Dating events on the video calling app Zoom have also kicked off. 

Shennell Fearon set up 'virtual connections' - video calls with twelve Christians on a Friday night, six men and six women, who are all single. 

She told Premier that upon entry all twelve have their cameras off and there is music playing. A host introduces the event and each person introduces themselves. The group have icebreaker questions, such as what they might have learnt about themselves during lockdown, games to bring out people's personalities and then topics to discuss in smaller groups. It ends with each person having the chance to have a one-to-one chat with each person of the opposite sex, with the host sending optional conversation starters. They can swap contact details or let the admins know that they'd like to get to know that person further.  

 

There is a questionnaire beforehand to check that participants are believers but Shennell explained what else made it Christian: "We want people to connect but there's also this underlying focus that we want it to be really positive. In the Bible in John 15 it talks about being connected to the vine and that Jesus is the vine and we are the branches and that we always need to stay connected to Jesus. Partly church helps us to stay connected and, although church is physically closed at the moment, we are the church so we need to provide a way for Christians to still connect with each other even during this lockdown period, to help encourage and edify each other as we go through these challenging situations. A lot of our discussions will bring out that positivity to get us talking about how this is affecting us as single Christians and just building each other up."

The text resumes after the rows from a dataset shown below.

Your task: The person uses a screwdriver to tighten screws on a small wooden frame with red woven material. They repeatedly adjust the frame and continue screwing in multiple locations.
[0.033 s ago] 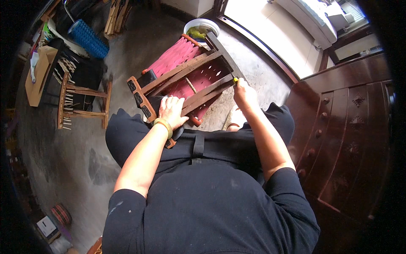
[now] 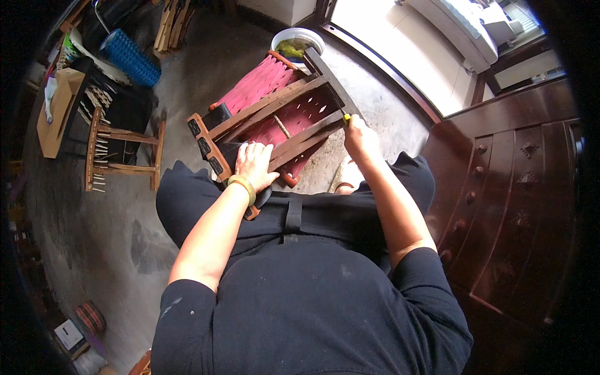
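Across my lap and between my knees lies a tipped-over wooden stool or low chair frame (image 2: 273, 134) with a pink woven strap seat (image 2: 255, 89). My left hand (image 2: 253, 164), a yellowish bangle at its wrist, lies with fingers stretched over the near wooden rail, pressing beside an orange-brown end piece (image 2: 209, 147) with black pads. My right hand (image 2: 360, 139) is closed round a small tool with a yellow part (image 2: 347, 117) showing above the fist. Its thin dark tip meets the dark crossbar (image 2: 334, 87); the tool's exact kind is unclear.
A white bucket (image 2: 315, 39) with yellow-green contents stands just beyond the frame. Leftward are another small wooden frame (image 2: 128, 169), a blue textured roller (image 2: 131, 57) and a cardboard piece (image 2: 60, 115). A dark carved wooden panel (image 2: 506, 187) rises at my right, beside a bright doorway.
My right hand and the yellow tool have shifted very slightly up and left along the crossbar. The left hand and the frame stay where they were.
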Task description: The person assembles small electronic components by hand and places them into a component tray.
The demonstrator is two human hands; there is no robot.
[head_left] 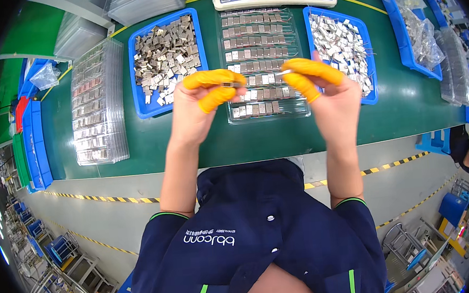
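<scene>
At upper center, the left hand is narrowly pinching a metallic piece. The right hand is likewise pinching a pale piece.

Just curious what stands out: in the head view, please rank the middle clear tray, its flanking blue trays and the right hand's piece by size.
1. Middle clear tray
2. Left blue tray and right blue tray: close in size, so unranked
3. Piece in the right hand
</scene>
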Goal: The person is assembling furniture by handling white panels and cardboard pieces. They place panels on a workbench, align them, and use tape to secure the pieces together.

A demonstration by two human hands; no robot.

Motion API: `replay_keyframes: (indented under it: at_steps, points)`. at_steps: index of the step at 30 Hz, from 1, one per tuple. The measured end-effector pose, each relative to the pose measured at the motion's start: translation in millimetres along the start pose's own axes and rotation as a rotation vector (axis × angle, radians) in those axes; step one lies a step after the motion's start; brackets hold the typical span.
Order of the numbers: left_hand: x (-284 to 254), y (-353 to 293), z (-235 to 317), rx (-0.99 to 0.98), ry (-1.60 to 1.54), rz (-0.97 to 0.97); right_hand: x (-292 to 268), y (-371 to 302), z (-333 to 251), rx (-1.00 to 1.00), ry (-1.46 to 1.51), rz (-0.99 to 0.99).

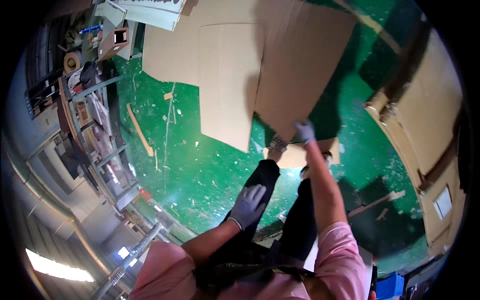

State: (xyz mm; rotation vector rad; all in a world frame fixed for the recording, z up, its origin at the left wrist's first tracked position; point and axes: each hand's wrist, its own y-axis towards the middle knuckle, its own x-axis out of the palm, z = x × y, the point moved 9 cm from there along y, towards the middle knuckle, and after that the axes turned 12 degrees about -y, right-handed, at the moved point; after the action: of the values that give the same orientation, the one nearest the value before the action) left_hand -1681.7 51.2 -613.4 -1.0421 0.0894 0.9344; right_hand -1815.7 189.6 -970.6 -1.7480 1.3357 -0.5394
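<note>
A large brown cardboard sheet (230, 65) spreads over the floor ahead of me, with a crease running along it. Its right-hand panel (302, 65) is lifted off the floor and throws a shadow to its right. My right hand (305, 131), in a grey glove, reaches forward and grips that panel's near edge; its fingertips are slightly blurred. My left hand (248, 206), gloved too, lies on my left thigh with its fingers stretched out and nothing in it. By my feet a smaller piece of cardboard (292, 156) lies flat, partly under my shoes.
The green floor (185, 150) carries scraps, including a narrow cardboard strip (140, 131) at left. A metal rack (95, 120) with stacked material stands left. Large tan boards (425, 130) lean at right. A brown box-shaped tube (115, 42) sits at far left. A torn strip (377, 203) lies at right.
</note>
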Motion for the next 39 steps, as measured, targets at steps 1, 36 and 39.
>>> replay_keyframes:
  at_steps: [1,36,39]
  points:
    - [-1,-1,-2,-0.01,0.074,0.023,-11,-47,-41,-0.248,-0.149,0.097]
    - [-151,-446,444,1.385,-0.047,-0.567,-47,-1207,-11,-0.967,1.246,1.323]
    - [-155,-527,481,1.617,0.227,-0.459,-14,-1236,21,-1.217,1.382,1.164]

Nicole Ruddock from Phoenix Events North is doing a similar thing, but running blind dates over Zoom where each person has three 15-minute dates.

"Being a Christian myself, I know that the dating scene is a bit awkward - a bit cheesy - so I wanted to create events that minimise that and give the opportunity to date but in a fun way.

"We have had 33 percent of people match over the last four events. I get to send an email saying 'you've matched!' and they exchange the exact details, which feels amazing. I feel like Cilla Black."

She's been asked to add more events this weekend and has 20 people on a waiting list. 

Shennell and Nicole both said they'd seen people who wanted to continue talking to another participant after the event. 

In terms of taking those relationships further, SALT's Paul Rider suggested a lockdown dating idea: "For a first date, take a virtual walk together. Get outside in this beautiful weather, put your headphones in and have a phone call as each of you walk and explore your neighbourhoods. You'll have lots of things to prompt questions and conversation and by avoiding a video call in the first instance, you might be more relaxed and able to concentrate on what the other person's actually saying!"